▶ PROBLEM STATEMENT: From the entries below, reproduce exactly the line containing "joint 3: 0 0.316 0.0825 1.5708", the line containing "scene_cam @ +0", and every line in between, with nothing added.

▶ Source records:
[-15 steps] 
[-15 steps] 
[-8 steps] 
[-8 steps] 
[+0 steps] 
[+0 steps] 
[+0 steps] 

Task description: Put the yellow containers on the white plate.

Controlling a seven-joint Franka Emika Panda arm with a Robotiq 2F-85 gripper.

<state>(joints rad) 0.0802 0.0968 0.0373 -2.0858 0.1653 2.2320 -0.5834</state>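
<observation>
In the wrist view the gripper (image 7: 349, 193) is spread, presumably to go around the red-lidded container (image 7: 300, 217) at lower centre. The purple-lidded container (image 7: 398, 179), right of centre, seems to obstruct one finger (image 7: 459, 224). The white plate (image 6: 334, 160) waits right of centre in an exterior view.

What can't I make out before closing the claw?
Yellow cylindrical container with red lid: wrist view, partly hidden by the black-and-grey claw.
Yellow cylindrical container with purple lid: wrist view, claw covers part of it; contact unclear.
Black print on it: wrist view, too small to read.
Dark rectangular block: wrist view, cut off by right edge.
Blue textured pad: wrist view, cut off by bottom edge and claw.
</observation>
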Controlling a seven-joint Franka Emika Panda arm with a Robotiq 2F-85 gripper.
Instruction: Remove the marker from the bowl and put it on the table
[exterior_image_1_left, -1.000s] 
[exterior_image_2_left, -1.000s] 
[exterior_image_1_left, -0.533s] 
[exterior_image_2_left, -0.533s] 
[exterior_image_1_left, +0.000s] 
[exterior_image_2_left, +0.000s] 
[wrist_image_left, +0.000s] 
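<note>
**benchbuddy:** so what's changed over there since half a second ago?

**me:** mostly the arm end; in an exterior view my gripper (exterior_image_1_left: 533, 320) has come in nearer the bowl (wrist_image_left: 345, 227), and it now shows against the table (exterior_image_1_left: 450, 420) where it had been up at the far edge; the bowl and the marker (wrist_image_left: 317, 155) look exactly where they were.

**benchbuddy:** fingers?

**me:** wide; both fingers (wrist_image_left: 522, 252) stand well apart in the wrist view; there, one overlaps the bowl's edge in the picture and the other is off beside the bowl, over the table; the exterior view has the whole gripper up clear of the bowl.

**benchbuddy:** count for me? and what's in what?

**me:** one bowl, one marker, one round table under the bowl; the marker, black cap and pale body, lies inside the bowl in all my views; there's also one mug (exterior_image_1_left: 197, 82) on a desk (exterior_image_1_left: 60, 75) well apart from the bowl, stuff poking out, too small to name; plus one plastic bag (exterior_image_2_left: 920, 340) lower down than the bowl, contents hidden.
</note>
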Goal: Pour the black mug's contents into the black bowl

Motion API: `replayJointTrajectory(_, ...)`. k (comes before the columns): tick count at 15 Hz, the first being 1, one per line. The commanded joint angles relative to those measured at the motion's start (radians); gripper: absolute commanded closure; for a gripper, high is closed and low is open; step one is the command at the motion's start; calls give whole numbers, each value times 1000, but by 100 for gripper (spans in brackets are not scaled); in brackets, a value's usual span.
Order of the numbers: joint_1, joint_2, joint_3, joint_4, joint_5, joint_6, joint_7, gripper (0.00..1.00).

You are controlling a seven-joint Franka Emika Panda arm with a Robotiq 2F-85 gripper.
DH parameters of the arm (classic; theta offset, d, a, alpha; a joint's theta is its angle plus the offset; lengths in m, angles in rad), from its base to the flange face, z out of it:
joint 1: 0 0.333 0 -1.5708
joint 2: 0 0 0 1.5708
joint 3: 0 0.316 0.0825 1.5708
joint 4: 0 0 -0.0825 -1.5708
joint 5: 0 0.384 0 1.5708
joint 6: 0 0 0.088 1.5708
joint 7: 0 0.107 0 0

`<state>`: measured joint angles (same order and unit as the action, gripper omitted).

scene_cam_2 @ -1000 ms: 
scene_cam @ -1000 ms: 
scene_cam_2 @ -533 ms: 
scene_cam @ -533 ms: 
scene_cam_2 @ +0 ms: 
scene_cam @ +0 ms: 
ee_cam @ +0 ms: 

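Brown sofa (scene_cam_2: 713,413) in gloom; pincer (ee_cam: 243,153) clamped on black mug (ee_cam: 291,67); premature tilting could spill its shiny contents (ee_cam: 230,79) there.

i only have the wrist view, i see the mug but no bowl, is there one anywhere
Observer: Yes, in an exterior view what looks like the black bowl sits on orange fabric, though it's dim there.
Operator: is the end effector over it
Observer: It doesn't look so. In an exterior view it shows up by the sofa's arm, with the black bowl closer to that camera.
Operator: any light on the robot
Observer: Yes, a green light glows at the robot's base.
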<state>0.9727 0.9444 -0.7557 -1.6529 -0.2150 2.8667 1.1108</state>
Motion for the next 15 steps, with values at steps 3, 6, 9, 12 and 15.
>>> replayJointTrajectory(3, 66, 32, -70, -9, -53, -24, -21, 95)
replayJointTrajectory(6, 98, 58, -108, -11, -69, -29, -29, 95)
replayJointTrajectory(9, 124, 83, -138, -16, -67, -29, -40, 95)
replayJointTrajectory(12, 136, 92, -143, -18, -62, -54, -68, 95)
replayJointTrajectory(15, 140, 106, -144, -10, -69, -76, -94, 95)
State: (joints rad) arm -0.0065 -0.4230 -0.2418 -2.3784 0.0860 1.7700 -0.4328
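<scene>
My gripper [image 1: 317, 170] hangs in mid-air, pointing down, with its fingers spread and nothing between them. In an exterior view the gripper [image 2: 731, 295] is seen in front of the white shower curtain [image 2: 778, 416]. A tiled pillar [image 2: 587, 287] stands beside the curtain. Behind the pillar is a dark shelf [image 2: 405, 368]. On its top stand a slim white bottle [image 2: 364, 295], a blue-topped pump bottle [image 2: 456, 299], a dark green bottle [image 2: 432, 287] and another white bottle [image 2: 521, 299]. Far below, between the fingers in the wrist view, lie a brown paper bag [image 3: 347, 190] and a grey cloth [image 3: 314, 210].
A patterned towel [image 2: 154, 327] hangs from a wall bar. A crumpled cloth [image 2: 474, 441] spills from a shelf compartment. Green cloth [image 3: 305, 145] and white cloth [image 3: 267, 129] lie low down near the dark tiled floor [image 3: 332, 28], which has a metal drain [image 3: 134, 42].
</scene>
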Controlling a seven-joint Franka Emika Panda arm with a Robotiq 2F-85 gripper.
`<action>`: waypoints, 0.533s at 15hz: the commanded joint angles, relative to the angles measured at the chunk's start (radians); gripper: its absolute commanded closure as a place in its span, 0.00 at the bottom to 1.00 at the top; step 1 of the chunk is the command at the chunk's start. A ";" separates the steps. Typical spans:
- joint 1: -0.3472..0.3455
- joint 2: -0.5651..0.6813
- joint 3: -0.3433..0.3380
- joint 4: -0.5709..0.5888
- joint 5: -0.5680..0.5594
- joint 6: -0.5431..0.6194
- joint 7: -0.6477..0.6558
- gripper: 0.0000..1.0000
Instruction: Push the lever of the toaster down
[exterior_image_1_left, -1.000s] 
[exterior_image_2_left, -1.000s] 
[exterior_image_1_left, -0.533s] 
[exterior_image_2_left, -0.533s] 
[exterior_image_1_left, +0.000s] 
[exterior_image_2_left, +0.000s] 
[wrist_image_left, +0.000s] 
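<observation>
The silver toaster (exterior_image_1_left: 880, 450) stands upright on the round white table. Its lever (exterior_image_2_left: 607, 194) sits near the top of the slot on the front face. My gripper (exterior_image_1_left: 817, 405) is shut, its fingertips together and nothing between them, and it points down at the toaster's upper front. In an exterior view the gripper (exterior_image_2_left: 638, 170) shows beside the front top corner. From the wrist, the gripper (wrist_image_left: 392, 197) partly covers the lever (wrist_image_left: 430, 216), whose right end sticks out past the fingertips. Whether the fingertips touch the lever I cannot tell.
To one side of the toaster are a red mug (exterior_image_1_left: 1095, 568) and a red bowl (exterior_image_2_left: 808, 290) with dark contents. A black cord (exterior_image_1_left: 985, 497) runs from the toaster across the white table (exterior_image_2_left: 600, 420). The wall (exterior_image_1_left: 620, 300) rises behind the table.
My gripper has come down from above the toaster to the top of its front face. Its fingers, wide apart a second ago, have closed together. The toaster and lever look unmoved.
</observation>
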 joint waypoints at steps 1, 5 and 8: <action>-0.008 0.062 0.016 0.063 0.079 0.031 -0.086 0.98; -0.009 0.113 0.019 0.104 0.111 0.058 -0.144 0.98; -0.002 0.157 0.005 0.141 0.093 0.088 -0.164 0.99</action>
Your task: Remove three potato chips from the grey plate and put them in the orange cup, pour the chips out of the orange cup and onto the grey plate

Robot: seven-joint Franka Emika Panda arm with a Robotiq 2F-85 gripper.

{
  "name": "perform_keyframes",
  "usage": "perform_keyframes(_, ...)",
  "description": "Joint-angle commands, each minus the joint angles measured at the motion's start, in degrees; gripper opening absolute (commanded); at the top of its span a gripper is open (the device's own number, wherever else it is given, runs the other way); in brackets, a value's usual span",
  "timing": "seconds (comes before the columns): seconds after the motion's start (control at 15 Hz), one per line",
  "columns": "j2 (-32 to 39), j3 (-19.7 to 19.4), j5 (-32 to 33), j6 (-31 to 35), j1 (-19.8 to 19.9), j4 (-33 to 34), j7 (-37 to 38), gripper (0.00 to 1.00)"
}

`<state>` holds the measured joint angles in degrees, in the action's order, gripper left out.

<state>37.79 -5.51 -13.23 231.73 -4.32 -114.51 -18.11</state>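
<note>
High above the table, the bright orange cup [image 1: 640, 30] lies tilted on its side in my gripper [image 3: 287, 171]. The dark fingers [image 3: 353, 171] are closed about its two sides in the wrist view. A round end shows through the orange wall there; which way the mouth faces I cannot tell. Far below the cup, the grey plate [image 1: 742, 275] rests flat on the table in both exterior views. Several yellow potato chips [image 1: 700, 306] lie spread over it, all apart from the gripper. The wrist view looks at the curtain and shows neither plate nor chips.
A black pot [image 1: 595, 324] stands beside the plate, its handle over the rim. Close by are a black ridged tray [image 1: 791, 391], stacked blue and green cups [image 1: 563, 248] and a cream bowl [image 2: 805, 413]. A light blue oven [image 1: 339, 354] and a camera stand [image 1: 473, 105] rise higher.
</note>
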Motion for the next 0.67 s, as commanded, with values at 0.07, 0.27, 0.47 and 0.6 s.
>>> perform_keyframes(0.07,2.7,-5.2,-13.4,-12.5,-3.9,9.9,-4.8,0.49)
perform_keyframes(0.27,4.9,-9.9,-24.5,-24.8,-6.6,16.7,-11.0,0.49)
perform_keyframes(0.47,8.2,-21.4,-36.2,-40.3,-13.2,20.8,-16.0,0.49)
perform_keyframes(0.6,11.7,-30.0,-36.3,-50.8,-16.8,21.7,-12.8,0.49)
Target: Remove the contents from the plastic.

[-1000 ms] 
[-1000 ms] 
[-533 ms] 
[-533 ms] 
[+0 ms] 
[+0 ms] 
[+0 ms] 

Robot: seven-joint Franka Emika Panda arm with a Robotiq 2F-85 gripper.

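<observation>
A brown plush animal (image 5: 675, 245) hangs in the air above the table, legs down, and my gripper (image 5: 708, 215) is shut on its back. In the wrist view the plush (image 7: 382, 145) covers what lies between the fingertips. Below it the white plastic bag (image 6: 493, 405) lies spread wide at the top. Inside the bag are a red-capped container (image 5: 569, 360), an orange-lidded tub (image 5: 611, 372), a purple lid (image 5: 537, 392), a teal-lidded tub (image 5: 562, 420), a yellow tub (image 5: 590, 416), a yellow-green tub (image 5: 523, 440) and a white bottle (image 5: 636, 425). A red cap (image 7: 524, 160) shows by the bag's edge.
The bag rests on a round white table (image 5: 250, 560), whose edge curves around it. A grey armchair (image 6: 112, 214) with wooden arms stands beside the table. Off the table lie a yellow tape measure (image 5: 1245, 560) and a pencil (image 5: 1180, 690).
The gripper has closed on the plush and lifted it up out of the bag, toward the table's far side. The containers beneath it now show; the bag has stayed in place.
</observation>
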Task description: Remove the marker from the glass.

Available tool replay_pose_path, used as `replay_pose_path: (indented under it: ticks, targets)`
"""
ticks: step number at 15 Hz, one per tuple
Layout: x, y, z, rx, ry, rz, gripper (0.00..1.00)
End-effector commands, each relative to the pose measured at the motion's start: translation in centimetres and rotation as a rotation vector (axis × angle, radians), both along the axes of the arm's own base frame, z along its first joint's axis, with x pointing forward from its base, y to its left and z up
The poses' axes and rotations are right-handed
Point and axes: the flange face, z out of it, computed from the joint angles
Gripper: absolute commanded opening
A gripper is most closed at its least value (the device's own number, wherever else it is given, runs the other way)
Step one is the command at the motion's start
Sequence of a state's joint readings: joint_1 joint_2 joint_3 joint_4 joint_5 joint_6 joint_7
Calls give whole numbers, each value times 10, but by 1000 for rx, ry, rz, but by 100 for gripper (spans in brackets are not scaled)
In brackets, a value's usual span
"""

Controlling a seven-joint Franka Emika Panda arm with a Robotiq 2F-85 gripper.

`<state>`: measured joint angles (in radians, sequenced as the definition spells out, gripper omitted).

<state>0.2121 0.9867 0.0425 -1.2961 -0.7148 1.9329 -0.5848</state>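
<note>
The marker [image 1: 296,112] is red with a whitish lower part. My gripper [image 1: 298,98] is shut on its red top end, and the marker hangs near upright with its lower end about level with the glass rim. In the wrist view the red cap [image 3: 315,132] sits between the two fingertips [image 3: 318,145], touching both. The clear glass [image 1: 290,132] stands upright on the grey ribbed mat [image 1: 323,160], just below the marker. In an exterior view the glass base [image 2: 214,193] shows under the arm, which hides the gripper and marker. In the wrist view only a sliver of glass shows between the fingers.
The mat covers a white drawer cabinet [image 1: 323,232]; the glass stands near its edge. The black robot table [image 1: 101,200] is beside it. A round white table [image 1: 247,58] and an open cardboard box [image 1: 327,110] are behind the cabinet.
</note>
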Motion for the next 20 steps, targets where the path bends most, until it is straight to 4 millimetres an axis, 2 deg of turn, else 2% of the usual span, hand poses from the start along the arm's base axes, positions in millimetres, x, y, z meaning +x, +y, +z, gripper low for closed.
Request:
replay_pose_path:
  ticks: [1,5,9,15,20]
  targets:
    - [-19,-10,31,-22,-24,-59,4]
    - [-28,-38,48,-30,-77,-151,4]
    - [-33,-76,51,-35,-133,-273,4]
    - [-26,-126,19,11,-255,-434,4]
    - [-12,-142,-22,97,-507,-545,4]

▶ SOLVED EXERCISE:
joint 3: 0 0.316 0.0825 1.5708
joint 4: 0 0 -0.0825 -1.5708
joint 5: 0 0.384 0 1.5708
joint 6: 0 0 0.088 1.5708
joint 7: 0 0.107 0 0

`<state>`: measured joint angles (same order and unit as the action, gripper omitted).

scene_cam_2 @ -1000 ms: 
scene_cam @ -1000 ms: 
scene_cam_2 @ -533 ms: 
scene_cam @ -533 ms: 
scene_cam_2 @ +0 ms: 
scene_cam @ +0 ms: 

The exercise has no further content.